Personal information
- Date of birth: 13 December 1995 (age 30)
- Place of birth: Kassel, Germany
- Height: 1.93 m (6 ft 4 in)
- Position: Centre back

Team information
- Current team: Union Berlin
- Number: 5

Youth career
- 2002–2008: FSC Guxhagen
- 2008–2010: OSC Vellmar
- 2010–2011: SC Paderborn
- 2011–2014: Schalke 04

Senior career*
- Years: Team / Apps / (Gls)
- 2014–2016: Schalke 04 II / 35 / (4)
- 2014–2016: Schalke 04 / 7 / (0)
- 2016–2018: FC Augsburg II / 26 / (0)
- 2018–2022: Union Berlin / 124 / (8)
- 2022–2026: Borussia Mönchengladbach / 83 / (1)
- 2026–: Union Berlin / 0 / (0)

International career
- 2014: Germany U19 / 3 / (1)
- 2015–2016: Germany U20 / 4 / (0)

Medal record

Germany U19

= Marvin Friedrich =

German footballer (born 1995)

Marvin Friedrich (/de/; born 13 December 1995) is a German professional footballer who plays as a centre back for club Union Berlin.

==Club career==
In 2011, Friedrich joined the Schalke 04's youth academy. He made his Bundesliga debut on 13 September 2014 against Borussia Mönchengladbach in a 4–1 away defeat.

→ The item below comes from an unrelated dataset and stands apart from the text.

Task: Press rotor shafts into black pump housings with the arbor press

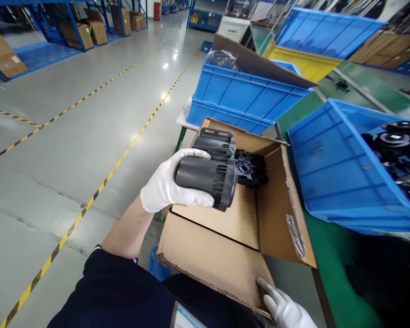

On 17 June 2016, it was announced that Friedrich had joined FC Augsburg on a three-year deal.

In January 2018, Friedrich moved to 2. Bundesliga side Union Berlin on a 2 1/2-year contract until summer 2021. Augsburg secured an option re-sign Friedrich and, in May 2019, it was announced that FC Augsburg had redeemed the buy-back option for €1 million only to sell him back to Union Berlin for financial aspects. On 5 July 2019, Friedrich returned to Union Berlin in a permanent deal on a three-year contract for €2.5 million.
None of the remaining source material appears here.